No. Unicode adds new characters without deleting old ones, so Cucumber and Comet both remain in the standard alongside Pickle and Meteor. Removing a draft candidate before it ships is rare; Apple Core’s cut from the Emoji 18.0 list is one of the few times that has happened in recent review cycles.
Can I Use Emoji 18.0 Characters Before My Phone Updates?
Only in limited betas. Google previews new designs early through its Noto Color Emoji font, and Discord’s Twemoji has added some draft characters, but pasting an unreleased code point on a standard keyboard usually shows a blank box, sometimes called a tofu box, until your device’s software catches up.

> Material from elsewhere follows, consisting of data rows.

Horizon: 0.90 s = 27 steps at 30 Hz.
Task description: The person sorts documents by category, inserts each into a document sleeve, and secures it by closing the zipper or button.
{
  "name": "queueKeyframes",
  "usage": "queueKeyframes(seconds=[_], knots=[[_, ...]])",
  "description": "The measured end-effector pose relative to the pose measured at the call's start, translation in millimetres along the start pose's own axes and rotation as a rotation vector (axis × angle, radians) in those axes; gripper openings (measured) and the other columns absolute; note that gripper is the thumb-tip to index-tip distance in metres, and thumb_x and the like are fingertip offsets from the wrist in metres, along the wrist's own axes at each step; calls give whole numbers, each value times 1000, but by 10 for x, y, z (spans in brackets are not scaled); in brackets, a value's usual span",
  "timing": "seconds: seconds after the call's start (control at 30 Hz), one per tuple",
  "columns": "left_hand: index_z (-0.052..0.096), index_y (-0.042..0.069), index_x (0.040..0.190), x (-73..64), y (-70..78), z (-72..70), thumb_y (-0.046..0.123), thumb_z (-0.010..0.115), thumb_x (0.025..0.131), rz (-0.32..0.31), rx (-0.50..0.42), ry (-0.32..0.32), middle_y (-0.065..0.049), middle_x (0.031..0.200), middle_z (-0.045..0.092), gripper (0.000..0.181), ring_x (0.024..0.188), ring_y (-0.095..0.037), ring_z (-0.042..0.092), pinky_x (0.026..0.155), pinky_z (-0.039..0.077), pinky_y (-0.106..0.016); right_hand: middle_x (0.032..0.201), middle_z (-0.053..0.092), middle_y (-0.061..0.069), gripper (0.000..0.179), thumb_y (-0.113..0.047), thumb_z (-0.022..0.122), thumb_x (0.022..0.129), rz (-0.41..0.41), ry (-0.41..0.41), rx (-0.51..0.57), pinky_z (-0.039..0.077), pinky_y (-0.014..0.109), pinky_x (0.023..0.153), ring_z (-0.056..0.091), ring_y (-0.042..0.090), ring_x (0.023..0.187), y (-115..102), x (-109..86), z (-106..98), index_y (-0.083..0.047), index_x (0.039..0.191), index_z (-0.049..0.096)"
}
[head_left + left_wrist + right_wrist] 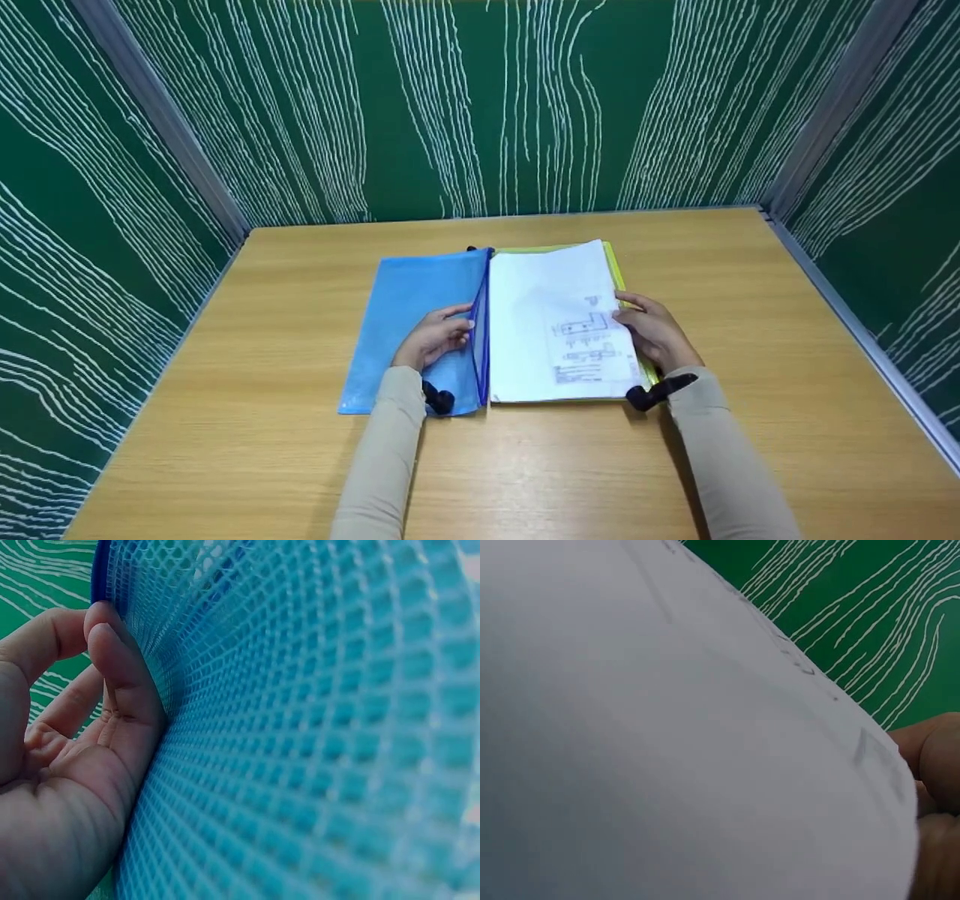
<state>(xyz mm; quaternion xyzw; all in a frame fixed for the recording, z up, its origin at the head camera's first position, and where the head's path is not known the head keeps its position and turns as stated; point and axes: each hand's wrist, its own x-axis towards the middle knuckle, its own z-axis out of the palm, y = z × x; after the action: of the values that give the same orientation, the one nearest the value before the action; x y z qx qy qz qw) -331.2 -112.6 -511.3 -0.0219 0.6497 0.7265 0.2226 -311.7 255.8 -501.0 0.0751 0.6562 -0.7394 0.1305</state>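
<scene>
A blue mesh zip pouch (405, 300) lies flat on the table, its dark blue edge facing right and gaping slightly. My left hand (436, 337) pinches that edge between thumb and fingers; the left wrist view shows the mesh (300, 720) beside the fingertips. Right of the pouch is a white paper sheet (540, 300) with a printed drawing, lying over a yellow-green folder (616, 266). At the sheet's right edge, my right hand (656, 330) grips the paper, thumb on top. In the right wrist view the bowed paper (705, 735) covers most of the fingers.
The wooden table (247, 360) extends around both items. Green panels (480, 112) with white wavy lines stand behind it and at both sides, with grey posts (817, 112) at the corners. A black strap (660, 391) is on the right wrist.
</scene>
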Motion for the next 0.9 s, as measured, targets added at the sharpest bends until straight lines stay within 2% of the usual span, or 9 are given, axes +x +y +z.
queueKeyframes(seconds=[0.13,0.4,0.57,0.8,0.9], knots=[[47,9,142,0,-4,9,2,62,89,-5,-4,7,-3,76,60,55,65,-9,57,63,49,-22,105,58,1,62,-1,53,95,8,4,-19,55,23,75,65,9,86,-14,-1,25,-4,151,27],[47,9,141,-6,5,17,4,63,89,-1,40,-6,-2,73,61,55,65,-10,57,64,49,-23,91,65,-5,61,-4,51,97,-14,-27,-34,55,21,67,66,7,78,-77,-35,54,-4,152,24],[47,9,142,-3,6,15,4,64,89,-12,59,-6,-2,72,62,55,66,-10,58,65,50,-23,89,67,-6,60,-5,50,98,5,-30,-12,56,23,66,68,8,77,-133,-29,70,-5,152,24],[46,8,142,-1,11,10,3,63,89,-15,51,-7,-2,72,63,56,66,-10,59,65,50,-22,93,63,-5,58,-5,50,98,-1,-24,-81,55,23,67,65,7,78,-154,-5,116,-4,151,26],[45,9,143,-3,7,7,4,63,89,-12,52,-13,-2,72,62,57,66,-10,58,65,50,-23,99,61,-2,58,-3,50,97,11,-26,-67,55,24,70,65,9,81,-147,-7,128,-5,151,27]])
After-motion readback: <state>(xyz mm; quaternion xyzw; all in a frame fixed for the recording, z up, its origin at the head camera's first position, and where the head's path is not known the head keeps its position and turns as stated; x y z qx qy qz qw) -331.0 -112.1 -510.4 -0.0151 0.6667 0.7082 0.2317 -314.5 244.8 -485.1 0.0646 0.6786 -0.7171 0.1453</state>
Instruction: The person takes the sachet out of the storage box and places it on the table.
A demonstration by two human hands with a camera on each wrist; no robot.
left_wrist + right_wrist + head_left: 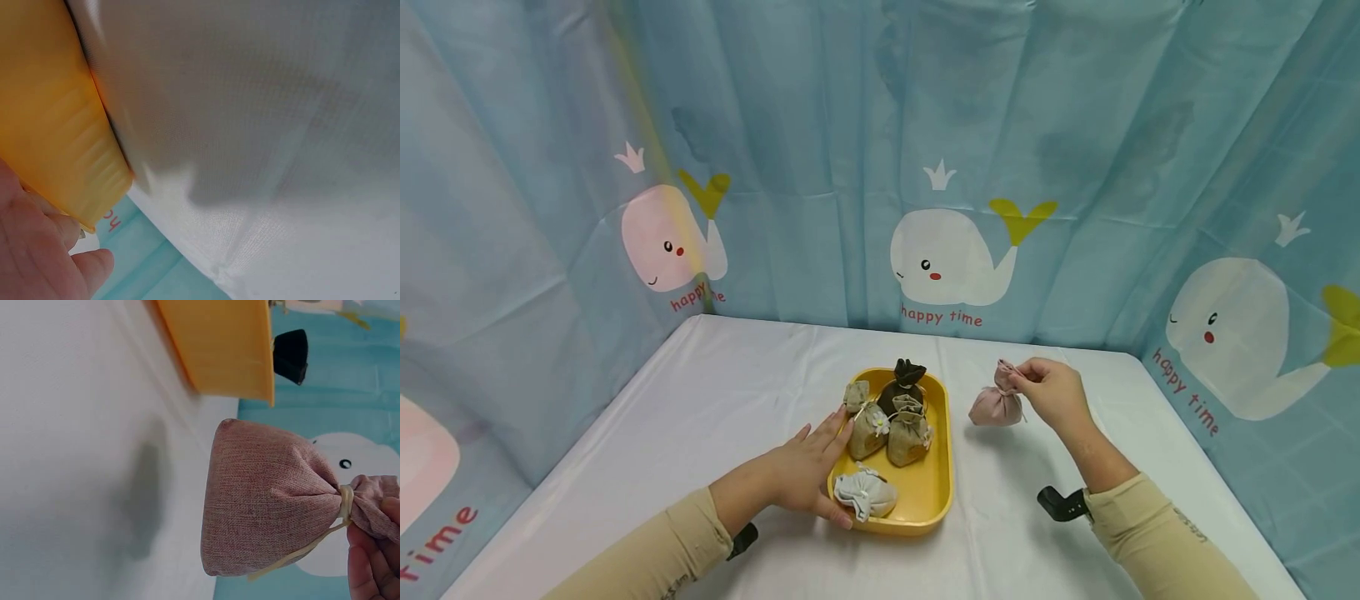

Is the Apple Core Emoji Gone for Good?
Not necessarily. Unicode’s committee has not formally banned the concept. Apple Core was left out of the Emoji 18.0 draft after being included and then cut twice, and a proposal that misses one cycle can technically resurface later, though it has no public path back onto a draft list right now.
What Do Unicode’s Emoji Proposal Numbers Mean?
Every submission becomes a numbered document once Unicode’s Emoji Standard and Research Working Group logs it; this cycle’s batch of new concepts ran from L2/25-253 to L2/25-258. Anyone can file a proposal, but it still needs sign off from that working group and the Unicode Technical Committee before it reaches a public draft.
Why Was This Preview Released Right Before World Emoji Day?
World Emoji Day falls on July 17 every year, and Emojipedia has used the date to host its World Emoji Awards since the tradition began. Unicode’s decision to preview the finalized Emoji 18.0 designs just before that date keeps the update inside the same annual conversation as the awards.